Of course, few society-wide problems have simple explanations, least of all something as intimate and intricate as suicidal despair. There are as many stories of despair as there are individuals feeling it, but when a crisis reaches society-wide dimensions, there are certainly specifiable background factors precipitating the crisis. Greenwald touches, for example, on the decline of meaning-and-consolation-giving religious belief, and on the replacement of up-close, in-person relationships with the spurious "connectedness" of social media. And doubtless, as Greenwald notes, the social distancing forced on us by Covid-19 has deeply aggravated our pre-existing "connectedness" problem. The anger, frustration, and despair of increasingly isolated people has in turn--and predictably--sought an outlet on social media, making it an increasingly toxic, hostile "place" to hang out.
My saying Greenwald only "touches on" the religious decline and social isolation (and the ever-more-hostile tone of social media) suggests he diagnoses deeper factors behind our widespread desperation. That's indeed the case, and Greenwald's damning deeper diagnosis--of economic inequality and its consequences--is hardly surprising coming from a crusading lawyer who excoriated our two-tiered U.S. system of "justice" in his 2010 best-seller With Liberty and Justice for Some. Add in some crucial factors related to humanity's climate emergency--not really Greenwald's bailiwick (but luckily, his Intercept colleague Naomi Klein's)--and you've got a case that screams to the heavens for a peaceful Green New Deal (from here on, GND).
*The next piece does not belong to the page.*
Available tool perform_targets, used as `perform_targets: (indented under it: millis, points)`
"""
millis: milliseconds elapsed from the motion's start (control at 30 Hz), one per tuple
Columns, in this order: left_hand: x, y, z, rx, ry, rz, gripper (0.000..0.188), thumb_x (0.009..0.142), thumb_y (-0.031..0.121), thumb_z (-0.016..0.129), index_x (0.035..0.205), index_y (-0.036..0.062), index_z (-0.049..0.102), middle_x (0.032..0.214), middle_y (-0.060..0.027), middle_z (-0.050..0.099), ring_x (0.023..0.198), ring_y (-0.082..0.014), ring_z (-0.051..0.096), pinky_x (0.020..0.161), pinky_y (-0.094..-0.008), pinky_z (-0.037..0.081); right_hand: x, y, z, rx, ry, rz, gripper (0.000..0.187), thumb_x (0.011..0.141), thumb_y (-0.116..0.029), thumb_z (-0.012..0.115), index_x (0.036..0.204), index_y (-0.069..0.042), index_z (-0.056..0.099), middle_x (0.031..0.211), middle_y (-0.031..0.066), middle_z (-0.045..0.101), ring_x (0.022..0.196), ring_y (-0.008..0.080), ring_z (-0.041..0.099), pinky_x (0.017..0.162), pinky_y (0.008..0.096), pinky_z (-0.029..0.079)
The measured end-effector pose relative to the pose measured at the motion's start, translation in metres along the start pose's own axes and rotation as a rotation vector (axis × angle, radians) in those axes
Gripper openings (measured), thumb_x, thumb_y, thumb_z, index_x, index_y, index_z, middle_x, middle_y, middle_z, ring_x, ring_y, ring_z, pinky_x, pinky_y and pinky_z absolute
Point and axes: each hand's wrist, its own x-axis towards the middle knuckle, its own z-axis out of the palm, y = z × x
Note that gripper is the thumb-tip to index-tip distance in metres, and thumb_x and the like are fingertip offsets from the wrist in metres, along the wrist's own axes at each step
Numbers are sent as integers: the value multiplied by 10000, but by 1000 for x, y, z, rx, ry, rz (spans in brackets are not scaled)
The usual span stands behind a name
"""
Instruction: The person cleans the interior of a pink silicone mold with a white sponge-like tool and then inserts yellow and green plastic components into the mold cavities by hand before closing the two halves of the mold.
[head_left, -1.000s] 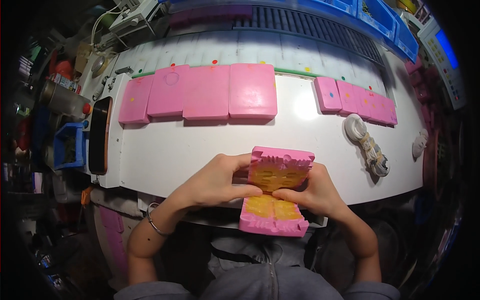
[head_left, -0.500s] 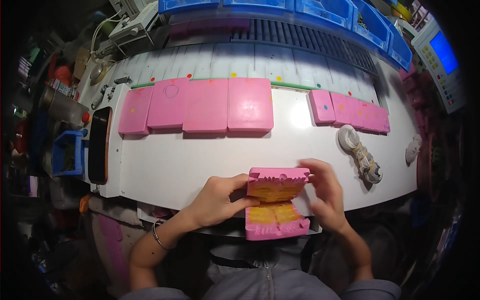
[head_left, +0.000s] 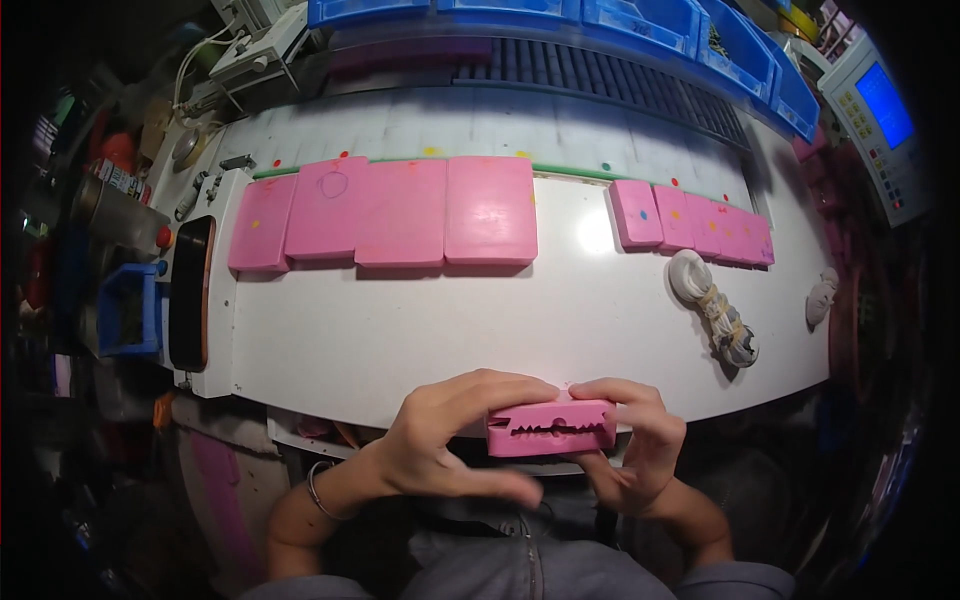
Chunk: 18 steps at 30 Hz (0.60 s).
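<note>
A pink two-part mould [head_left: 551,428] with a zigzag seam along its side is closed and held edge-on at the near edge of the white table [head_left: 420,340]. My left hand [head_left: 450,440] grips its left end and reaches under it. My right hand [head_left: 635,445] holds its right end, fingers over the top. Its yellow inside is hidden.
A row of large pink mould blocks [head_left: 390,212] lies at the back left, smaller pink blocks [head_left: 690,220] at the back right. A white bundle wrapped with bands [head_left: 715,308] and a white lump [head_left: 820,298] lie to the right. Blue bins [head_left: 640,20] line the far edge; a black tray [head_left: 190,292] sits left.
The mould stood open, showing its yellow inside; now its two halves are shut together and it is turned edge-on, lower and nearer the table's front edge.
</note>
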Motion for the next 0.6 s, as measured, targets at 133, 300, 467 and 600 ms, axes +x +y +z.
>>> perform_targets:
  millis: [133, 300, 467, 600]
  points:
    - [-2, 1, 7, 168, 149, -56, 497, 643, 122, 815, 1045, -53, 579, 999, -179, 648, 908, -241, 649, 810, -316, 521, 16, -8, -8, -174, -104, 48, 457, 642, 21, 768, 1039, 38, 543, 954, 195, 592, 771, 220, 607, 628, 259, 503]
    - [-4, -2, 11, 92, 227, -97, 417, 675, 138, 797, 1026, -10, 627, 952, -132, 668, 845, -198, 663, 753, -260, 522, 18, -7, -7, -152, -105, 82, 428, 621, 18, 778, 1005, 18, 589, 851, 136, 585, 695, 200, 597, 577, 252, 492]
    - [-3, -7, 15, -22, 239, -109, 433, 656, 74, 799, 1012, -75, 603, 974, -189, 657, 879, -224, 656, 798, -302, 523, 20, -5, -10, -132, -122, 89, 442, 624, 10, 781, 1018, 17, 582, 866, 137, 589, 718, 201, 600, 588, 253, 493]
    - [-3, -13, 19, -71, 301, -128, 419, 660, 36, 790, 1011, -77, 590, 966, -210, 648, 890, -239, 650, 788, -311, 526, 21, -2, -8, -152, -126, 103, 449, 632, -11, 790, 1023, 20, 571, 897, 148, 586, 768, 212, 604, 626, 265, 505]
Not that Greenwald is in any sense weak in targeting economic inequality as a foremost cause of suicidal despair--especially among the young. In fact he's quite forceful; few journalists are ever as forceful as Greenwald in the last few minutes of his podcast. Here, he strongly suggests that our society's driving people to people (especially the young) to despair is structural, a question of political and economic elites not even interested in how their own hoarding of excess wealth is driving tens of millions of their fellow citizens (via unemployment, underemployment, and inadequate pay) to outright despair. No, Greenwald is hardly weak but he's incomplete, not mentioning--while exposing a societal structure ever enforcing widespread economic deprivation--how elite indifference to humanity's climate emergency is aggravating young people's overall despair. To the extent they doubt they have "a future" at all.